[Opening Excerpted data section]
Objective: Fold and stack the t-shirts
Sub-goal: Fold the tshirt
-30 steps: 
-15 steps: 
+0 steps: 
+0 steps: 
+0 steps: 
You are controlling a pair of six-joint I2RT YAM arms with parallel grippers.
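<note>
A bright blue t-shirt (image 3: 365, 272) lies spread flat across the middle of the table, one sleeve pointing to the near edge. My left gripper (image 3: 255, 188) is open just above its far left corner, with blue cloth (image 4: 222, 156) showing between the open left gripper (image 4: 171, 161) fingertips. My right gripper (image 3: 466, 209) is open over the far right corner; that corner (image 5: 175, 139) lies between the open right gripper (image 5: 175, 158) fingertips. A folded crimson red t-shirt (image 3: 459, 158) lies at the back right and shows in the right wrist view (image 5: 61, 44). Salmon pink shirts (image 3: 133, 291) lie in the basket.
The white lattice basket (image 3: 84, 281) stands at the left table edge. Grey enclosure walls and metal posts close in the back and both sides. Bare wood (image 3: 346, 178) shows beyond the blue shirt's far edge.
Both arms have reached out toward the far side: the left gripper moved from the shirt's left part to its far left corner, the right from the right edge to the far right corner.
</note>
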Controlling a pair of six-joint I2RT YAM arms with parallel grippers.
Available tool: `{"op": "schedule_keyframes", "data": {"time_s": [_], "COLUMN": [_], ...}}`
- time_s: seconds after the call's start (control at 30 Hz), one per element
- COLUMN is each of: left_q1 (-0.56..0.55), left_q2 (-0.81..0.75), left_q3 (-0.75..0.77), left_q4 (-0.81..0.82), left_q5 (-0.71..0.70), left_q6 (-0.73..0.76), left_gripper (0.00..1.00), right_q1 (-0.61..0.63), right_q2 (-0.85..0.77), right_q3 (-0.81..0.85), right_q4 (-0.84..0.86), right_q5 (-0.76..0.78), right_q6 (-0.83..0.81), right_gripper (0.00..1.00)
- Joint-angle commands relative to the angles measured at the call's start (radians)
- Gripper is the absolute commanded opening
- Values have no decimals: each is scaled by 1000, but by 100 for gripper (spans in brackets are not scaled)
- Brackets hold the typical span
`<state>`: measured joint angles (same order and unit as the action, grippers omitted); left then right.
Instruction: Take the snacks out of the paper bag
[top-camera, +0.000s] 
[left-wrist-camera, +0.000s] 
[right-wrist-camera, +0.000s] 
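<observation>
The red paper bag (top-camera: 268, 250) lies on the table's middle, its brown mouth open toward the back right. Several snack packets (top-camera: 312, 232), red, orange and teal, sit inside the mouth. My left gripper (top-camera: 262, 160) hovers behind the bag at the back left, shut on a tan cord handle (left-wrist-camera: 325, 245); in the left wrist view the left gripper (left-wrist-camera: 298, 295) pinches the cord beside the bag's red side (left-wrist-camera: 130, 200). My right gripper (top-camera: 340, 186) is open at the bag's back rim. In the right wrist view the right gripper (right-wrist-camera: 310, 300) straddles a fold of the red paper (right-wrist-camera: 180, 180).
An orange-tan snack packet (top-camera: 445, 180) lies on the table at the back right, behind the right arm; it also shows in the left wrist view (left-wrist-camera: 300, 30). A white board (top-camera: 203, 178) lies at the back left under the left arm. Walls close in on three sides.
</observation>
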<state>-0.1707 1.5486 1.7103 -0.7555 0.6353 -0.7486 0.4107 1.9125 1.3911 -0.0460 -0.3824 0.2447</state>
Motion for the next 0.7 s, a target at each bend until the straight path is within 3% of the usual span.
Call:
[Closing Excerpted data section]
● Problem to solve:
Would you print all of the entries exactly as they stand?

● Solution below:
Objective: Fold and stack the t-shirts
Sub-goal: Fold the tshirt
-30 steps: 
-15 steps: 
+0 steps: 
+0 steps: 
+0 steps: 
You are controlling a pair of six-joint I2RT YAM arms with parallel grippers.
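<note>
A bright blue t-shirt (image 3: 365, 272) lies spread flat across the middle of the table, one sleeve pointing to the near edge. My left gripper (image 3: 255, 188) is open just above its far left corner, with blue cloth (image 4: 222, 156) showing between the open left gripper (image 4: 171, 161) fingertips. My right gripper (image 3: 466, 209) is open over the far right corner; that corner (image 5: 175, 139) lies between the open right gripper (image 5: 175, 158) fingertips. A folded crimson red t-shirt (image 3: 459, 158) lies at the back right and shows in the right wrist view (image 5: 61, 44). Salmon pink shirts (image 3: 133, 291) lie in the basket.
The white lattice basket (image 3: 84, 281) stands at the left table edge. Grey enclosure walls and metal posts close in the back and both sides. Bare wood (image 3: 346, 178) shows beyond the blue shirt's far edge.
Both arms have reached out toward the far side: the left gripper moved from the shirt's left part to its far left corner, the right from the right edge to the far right corner.
</note>
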Controlling a pair of six-joint I2RT YAM arms with parallel grippers.
Available tool: `{"op": "schedule_keyframes", "data": {"time_s": [_], "COLUMN": [_], ...}}`
- time_s: seconds after the call's start (control at 30 Hz), one per element
- COLUMN is each of: left_q1 (-0.56..0.55), left_q2 (-0.81..0.75), left_q3 (-0.75..0.77), left_q4 (-0.81..0.82), left_q5 (-0.71..0.70), left_q6 (-0.73..0.76), left_gripper (0.00..1.00), right_q1 (-0.61..0.63), right_q2 (-0.85..0.77), right_q3 (-0.81..0.85), right_q4 (-0.84..0.86), right_q5 (-0.76..0.78), right_q6 (-0.83..0.81), right_gripper (0.00..1.00)
- Joint-angle commands relative to the angles measured at the call's start (radians)
- Gripper is the absolute commanded opening
- Values have no decimals: each is scaled by 1000, but by 100 for gripper (spans in brackets are not scaled)
- Brackets hold the typical span
`<state>`: measured joint angles (same order and unit as the action, grippers omitted); left then right.
Instruction: Take the snacks out of the paper bag
[top-camera, +0.000s] 
[left-wrist-camera, +0.000s] 
[right-wrist-camera, +0.000s] 
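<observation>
The red paper bag (top-camera: 268, 250) lies on the table's middle, its brown mouth open toward the back right. Several snack packets (top-camera: 312, 232), red, orange and teal, sit inside the mouth. My left gripper (top-camera: 262, 160) hovers behind the bag at the back left, shut on a tan cord handle (left-wrist-camera: 325, 245); in the left wrist view the left gripper (left-wrist-camera: 298, 295) pinches the cord beside the bag's red side (left-wrist-camera: 130, 200). My right gripper (top-camera: 340, 186) is open at the bag's back rim. In the right wrist view the right gripper (right-wrist-camera: 310, 300) straddles a fold of the red paper (right-wrist-camera: 180, 180).
An orange-tan snack packet (top-camera: 445, 180) lies on the table at the back right, behind the right arm; it also shows in the left wrist view (left-wrist-camera: 300, 30). A white board (top-camera: 203, 178) lies at the back left under the left arm. Walls close in on three sides.
</observation>
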<state>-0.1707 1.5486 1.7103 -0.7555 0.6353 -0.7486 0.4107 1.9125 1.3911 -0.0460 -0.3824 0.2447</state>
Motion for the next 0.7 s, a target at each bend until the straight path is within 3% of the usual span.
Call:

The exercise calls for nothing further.